THWOK. Ponk. Thwok. Ponk. THWOK. PONK. Thwok. Cheering intensifies. Ponk. THWOK. The squeak of sneakers on asphalt. PONK. Pause. Enthusiastic applause.
Recognize it? Of course you don’t. It is, in fact, Roger Federer’s “impossible shot” against Andre Agassi in the quarterfinals of the 2005 Dubai Tennis Championships. It’s about as perfect a moment of tennis as one could hope to witness, rendered unintelligible by the fact that it’s reproduced here as an abstract soundscape.
As easy to follow as tennis is visually, on an audioscape level, it’s as tough to follow as an episode of Twin Peaks you’ve switched on halfway through. That’s a challenge engineers from Tennis Australia, digital design and communications agency AKQA, and Monash University in Melbourne, Australia are working to solve with something called Action Audio. It’s an online audio stream that was developed for last month’s Australian Open broadcasts to assist the 285 million people globally — many of whom are tennis fans — living with blindness or a visual impairment.
“An easy way to understand it is … are you familiar with audio descriptions?” Tim Devine, AKQA’s executive creative director, told Digital Trends. “A lot of blind and low-vision people use them. This is kind of an abstract version of audio descriptions to give people more information about what’s happening [on the court].”
So commentary, basically?
There is, of course, a kind of audio description that’s existed in sport for years — and it’s the same one that allows sports fans to listen to sport on the radio, where images aren’t exactly in plentiful supply. But audio commentary from pundits isn’t the same thing as being able to watch a game and come to your own conclusions. The idea of Action Audio is to take images of the actions on court, and then to turn these into an unobtrusive action cue language — with different sounds to illustrate forehands, backhands, nail-bitingly close shots, and more.
“[We wanted people to be able to] make their own appraisal of what’s happening on the court,” Devine said. “So they can have their own insights, rather than just having the insights created by a commentator. They have more information. They’re able to say, ‘wow, Federer’s really hammering the backhand tonight.’ Without Action Audio, they couldn’t have that insight because no one’s telling them ‘that’s a backhand’ or ‘that’s a forehand.’ But you can do that very easily with abstract audio signals.”
The technology works by using 3D spatial data from a high-speed camera/computer vision system called Hawk-Eye, which tracks ball position in real time for electronic line calling for scoring purposes. This information is then transformed into 3D audio, turning actions into individual sound cues, while also shifting where the sound appears to be coming from in order to allow fans to get a sense of where the ball is on the court at any particular moment. “We deconstruct sport to reconstruct it as sound,” Devine said.
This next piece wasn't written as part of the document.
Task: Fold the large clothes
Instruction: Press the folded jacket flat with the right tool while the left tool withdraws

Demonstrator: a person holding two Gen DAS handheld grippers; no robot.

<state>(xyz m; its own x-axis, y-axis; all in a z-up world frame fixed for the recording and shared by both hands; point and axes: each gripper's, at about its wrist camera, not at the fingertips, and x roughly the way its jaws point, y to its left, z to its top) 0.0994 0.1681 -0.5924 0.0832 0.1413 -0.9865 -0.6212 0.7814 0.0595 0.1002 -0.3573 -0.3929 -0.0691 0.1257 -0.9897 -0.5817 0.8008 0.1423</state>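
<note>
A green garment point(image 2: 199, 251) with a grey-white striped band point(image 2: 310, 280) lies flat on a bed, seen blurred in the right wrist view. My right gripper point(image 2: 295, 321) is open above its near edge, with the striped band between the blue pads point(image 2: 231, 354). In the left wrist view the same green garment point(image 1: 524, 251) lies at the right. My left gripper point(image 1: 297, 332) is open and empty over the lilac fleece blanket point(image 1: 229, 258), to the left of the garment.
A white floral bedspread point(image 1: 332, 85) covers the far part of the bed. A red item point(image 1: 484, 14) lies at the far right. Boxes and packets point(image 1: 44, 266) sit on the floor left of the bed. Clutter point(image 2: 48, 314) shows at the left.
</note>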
He noted that the project was inspired by neuroscientist David Eagleman’s sensory substitution technology. Eagleman, who Digital Trends interviewed last year, has long explored sensory substitution that’s able to, for instance, capture sound and turn it into vibratory patterns on a wearable vest or wristband. This could be used to allow a deaf person to understand what a person is saying when they speak.
“If you think about it, every signal that comes into the body, no matter what sense it is, is abstract, right?” Devine said. “We just learn to decode that signal. So there’s no reason why we can’t create — [and learn to understand] — an abstract signal that comes through an audio channel.”
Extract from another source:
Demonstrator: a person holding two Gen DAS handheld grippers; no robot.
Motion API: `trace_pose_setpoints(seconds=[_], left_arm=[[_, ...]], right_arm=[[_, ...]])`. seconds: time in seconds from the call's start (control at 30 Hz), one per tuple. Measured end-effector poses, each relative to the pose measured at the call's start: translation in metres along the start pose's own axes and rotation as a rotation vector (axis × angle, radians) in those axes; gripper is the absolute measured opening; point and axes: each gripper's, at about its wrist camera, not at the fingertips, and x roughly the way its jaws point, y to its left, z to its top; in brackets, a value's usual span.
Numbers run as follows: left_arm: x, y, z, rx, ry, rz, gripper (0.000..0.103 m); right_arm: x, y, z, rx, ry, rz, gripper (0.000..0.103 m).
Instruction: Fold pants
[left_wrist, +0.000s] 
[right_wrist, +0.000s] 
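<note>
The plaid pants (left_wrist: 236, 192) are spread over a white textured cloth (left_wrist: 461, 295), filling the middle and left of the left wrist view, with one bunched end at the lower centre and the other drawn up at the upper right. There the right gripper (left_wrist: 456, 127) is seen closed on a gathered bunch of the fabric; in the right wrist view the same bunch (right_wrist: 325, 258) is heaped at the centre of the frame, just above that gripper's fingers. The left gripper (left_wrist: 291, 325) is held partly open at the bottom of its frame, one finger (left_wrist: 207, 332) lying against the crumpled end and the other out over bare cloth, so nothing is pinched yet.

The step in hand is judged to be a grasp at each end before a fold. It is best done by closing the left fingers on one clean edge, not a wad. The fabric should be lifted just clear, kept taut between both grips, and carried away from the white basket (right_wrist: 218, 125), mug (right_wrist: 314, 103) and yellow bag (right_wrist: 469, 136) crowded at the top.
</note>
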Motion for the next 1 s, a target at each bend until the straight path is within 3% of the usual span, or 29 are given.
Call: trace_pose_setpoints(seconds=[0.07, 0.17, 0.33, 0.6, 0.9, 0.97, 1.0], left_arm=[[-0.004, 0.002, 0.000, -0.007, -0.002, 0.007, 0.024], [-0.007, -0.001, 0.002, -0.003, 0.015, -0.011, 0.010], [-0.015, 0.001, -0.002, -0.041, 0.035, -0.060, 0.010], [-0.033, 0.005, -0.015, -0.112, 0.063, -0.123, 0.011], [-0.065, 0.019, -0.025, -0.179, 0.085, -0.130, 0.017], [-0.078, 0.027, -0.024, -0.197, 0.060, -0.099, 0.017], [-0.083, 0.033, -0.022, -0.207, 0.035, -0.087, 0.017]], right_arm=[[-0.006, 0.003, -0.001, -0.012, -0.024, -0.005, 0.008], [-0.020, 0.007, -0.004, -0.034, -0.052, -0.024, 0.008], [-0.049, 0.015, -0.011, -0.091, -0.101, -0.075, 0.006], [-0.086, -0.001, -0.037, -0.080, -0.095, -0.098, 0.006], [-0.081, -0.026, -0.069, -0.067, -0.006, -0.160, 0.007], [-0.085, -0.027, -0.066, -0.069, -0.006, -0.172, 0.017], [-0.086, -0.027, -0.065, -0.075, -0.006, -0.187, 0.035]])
Beyond the Australian Open
For the Australian Open, Action Audio was available as a television audio channel as part of the broadcast. Audio cues, which could be listened to in isolation or with audio commentary, offered sounds for forehand and backhand, along with others to indicate how close the ball is to the line. Devine said that, in the future, there are opportunities to expand this — the same way that any spoken language can be used to communicate simple intentions, as well as far more detailed observations. In the future, it may even be possible for users to customize the system for themselves, either changing the specific audio cues or, potentially, adding or removing detail depending on what they want to see highlighted. The possibilities are endless.
Devine acknowledged that this is a challenging job, not just technologically, but also in ensuring they are improving the viewing experience, not detracting from it. “Hearing for a blind or low-vision person is a very meaningful and precious sense,” he noted. Elsewhere in the interview, he asserted that the team is “trying to reduce cognitive load” on users.
Having demonstrated the technology, they now hope to expand it to coverage of other tennis tournaments such as Wimbledon (which already uses some impressive A.I. tech), the French Open, and the U.S. Open. They also believe that they can expand to other sports as well — although this will raise new challenges.
“Tennis is actually a really good example of action audio, because it’s dynamic,” Devine said. “It has moments of stopping, and moments of full action where everyone is quiet. But every sport is quite different. How could we sonify surfing? How do we give people a sense of what a surfer is doing? What do we identify? How about multiplayer events like basketball? How do we know what the information that someone who’s blind or low vision would like to hear? That’s where a codesign process will work.”
There’s more work to be done, but these are certainly promising beginnings.